If we already have, say, $L$ simulations from the posterior distribution of $\theta$, then we can just draw one $y^{\text{rep}}$ from the predictive distribution for each simulated $\theta$; we now have $L$ draws from the joint posterior distribution, $p(y^{\text{rep}},\theta|y)$. The posterior predictive check is the comparison between the realized test quantities $T(y,\theta^l)$ and the predictive test quantities $T(y^{\text{rep}l},\theta^l)$. The estimated p-value is just the proportion of these $L$ simulations for which the test quantity equals or exceeds its realized value; that is, for which $$T(y^{\text{rep}l},\theta^l)\geq T(y,\theta^l)$$ for $l=1,...,L$.
In contrast to the classical approach, Bayesian model checking does not require special methods to handle "nuisance parameters." By using posterior simulations, we implicitly average over all the parameters in the model.
An additional source, Andrew Gelman also has a very nice paper on PPP's here:
http://www.stat.columbia.edu/~gelman/research/unpublished/ppc_understand2.pdf
Best Answer
Think your statement through as a Frequentist and make it more specific first. A Frequentist could not say that "data set A is different from data set B", without any further clarification.
First, you'd have to state what you mean by "different". Perhaps you mean "have different mean values". Then again, you might mean "have different variances". Or perhaps something else?
Then, you'd have to state what kind of test you would use, which depends on what you believe are valid assumptions about the data. Do you assume that the data sets are both normally-distributed about some means? Or do you believe that they are both Beta-distributed? Or something else?
Now can you see that the second decision is much like the priors in Bayesian statistics? It's not just "my past experience", but is rather what I believe, and what I believe my peers will believe, are reasonable assumptions about my data. (And Bayesians can use uniform priors, which pushes things towards Frequentist calculations.)
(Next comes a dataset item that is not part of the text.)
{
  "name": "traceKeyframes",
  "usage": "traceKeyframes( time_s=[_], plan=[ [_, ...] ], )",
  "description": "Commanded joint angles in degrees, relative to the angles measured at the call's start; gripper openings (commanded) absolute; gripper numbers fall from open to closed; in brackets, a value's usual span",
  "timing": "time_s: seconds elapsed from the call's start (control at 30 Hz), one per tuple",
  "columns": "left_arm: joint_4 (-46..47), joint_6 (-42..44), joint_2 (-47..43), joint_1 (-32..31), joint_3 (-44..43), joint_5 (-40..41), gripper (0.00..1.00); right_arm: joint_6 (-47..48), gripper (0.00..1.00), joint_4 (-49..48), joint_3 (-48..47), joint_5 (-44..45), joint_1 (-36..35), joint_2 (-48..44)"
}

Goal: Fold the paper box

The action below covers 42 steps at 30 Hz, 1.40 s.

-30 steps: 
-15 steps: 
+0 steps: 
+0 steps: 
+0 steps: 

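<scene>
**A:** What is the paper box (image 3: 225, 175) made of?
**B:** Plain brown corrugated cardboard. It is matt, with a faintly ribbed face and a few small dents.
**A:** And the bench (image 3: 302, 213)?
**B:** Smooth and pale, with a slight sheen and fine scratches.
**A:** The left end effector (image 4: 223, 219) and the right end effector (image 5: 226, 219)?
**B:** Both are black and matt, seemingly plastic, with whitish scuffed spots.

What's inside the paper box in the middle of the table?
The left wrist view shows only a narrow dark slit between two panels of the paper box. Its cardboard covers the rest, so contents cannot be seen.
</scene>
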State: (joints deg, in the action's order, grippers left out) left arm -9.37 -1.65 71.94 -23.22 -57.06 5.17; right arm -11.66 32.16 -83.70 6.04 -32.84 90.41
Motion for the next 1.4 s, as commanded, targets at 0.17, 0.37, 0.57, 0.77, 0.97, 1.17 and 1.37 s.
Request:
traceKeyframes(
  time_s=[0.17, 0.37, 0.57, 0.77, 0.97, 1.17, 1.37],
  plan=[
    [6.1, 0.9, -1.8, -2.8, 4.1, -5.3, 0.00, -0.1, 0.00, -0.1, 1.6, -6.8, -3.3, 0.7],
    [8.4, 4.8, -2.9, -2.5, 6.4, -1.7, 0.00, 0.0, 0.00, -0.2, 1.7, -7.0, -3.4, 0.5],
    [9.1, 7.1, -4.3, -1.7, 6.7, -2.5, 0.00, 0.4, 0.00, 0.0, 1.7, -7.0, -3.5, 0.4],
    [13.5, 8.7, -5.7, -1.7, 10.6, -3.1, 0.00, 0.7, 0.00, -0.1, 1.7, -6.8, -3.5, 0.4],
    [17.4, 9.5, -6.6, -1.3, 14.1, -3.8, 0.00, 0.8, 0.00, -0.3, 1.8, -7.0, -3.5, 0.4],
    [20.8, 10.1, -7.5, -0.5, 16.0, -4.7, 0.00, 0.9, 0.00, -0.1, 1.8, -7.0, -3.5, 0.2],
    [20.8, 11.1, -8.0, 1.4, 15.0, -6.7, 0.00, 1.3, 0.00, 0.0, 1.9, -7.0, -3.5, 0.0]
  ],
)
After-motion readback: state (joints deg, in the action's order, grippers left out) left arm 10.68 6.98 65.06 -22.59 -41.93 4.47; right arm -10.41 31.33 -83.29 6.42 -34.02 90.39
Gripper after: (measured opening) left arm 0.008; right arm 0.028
EDIT: In response to your comment: the next step is contained in the first decision I mentioned. If you want to decide whether the means of two groups are different, you would look at the distribution of the difference of the means of the two groups to see if this distribution does or does not contain zero, at some level of confidence. Exactly how close to zero you count as zero and exactly which portion of the (posterior) distribution you use are determined by you and the level of confidence you desire.
A discussion of these ideas can be found in a paper by Kruschke, who also wrote a very readable book Doing Bayesian Data Analysis, which covers an example on pages 307-309, "Are Different Groups Equal?". (Second edition: p. 468-472.) He also has a blog posting on the subject, with some Q&A.
FURTHER EDIT: Your description of the Bayesian process is also not quite correct. Bayesians only care about what the data tells us, in light of what we knew independent of the data. (As Kruschke points out, the prior does not necessarily occur before the data. That's what the phrase implies, but it's really just our knowledge excluding some of the data.) What we knew independently of a particular set of data may be vague or specific and may be based on consensus, a model of the underlying data generation process, or may just be the results of another (not necessarily prior) experiment.